## Source material:
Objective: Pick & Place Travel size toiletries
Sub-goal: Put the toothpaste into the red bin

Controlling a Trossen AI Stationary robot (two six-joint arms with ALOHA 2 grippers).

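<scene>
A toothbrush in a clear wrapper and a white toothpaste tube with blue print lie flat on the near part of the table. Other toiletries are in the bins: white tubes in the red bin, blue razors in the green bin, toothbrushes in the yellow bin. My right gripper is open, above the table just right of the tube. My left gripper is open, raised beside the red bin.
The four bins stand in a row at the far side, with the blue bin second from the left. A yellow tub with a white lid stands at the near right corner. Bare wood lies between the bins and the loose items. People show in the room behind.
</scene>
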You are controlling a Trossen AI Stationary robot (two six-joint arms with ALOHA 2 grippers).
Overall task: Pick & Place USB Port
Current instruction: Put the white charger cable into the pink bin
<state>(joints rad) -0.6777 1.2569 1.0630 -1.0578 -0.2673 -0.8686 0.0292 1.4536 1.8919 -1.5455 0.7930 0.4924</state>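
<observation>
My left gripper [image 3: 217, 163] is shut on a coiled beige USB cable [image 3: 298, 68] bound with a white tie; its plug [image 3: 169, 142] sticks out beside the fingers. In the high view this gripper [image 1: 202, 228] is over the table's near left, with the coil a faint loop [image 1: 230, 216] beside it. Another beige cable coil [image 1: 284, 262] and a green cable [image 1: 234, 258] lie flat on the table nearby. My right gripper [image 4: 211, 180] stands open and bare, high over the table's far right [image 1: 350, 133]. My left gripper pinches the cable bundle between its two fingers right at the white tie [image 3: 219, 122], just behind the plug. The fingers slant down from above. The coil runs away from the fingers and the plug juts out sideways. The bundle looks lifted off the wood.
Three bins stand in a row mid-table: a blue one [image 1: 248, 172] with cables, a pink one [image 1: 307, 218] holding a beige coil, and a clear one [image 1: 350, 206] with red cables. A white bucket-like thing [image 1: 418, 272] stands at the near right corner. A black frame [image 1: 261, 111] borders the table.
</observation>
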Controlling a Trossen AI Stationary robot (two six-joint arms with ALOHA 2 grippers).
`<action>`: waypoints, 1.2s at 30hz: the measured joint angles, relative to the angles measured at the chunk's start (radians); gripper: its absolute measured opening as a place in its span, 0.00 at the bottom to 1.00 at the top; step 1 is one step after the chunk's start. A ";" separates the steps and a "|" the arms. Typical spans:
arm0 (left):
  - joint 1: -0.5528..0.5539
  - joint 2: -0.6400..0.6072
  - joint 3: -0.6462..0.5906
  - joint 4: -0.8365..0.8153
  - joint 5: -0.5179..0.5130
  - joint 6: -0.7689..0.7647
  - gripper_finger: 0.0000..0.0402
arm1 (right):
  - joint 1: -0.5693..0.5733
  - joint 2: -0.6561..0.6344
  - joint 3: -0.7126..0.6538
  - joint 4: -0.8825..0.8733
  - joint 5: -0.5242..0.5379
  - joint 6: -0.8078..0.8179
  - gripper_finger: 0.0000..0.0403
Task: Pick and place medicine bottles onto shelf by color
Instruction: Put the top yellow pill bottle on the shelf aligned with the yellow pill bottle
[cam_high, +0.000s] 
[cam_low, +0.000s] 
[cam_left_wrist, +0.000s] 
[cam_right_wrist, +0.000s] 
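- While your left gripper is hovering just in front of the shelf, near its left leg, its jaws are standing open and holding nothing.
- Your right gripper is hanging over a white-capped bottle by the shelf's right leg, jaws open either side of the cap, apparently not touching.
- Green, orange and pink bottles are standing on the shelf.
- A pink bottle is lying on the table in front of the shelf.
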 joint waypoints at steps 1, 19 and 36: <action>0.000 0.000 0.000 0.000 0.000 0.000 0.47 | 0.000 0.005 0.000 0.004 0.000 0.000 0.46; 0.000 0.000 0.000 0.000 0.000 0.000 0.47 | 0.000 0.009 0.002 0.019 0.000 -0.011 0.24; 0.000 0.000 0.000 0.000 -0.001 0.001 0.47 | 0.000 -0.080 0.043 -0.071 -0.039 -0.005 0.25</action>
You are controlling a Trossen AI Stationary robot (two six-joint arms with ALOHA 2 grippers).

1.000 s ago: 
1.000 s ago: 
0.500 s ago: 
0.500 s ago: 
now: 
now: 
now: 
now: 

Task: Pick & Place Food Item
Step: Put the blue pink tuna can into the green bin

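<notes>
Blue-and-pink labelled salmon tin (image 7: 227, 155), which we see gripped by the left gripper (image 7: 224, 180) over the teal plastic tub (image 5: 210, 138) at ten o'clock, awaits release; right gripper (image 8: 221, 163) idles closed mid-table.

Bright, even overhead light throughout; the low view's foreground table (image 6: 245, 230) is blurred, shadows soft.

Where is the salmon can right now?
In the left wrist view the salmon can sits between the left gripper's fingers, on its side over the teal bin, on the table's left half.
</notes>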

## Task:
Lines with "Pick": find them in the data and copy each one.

## Result:
Objective: Pick & Place Travel size toiletries
Overall task: Pick & Place USB Port
Task: Pick and place medicine bottles onto shelf by color
Task: Pick & Place Food Item

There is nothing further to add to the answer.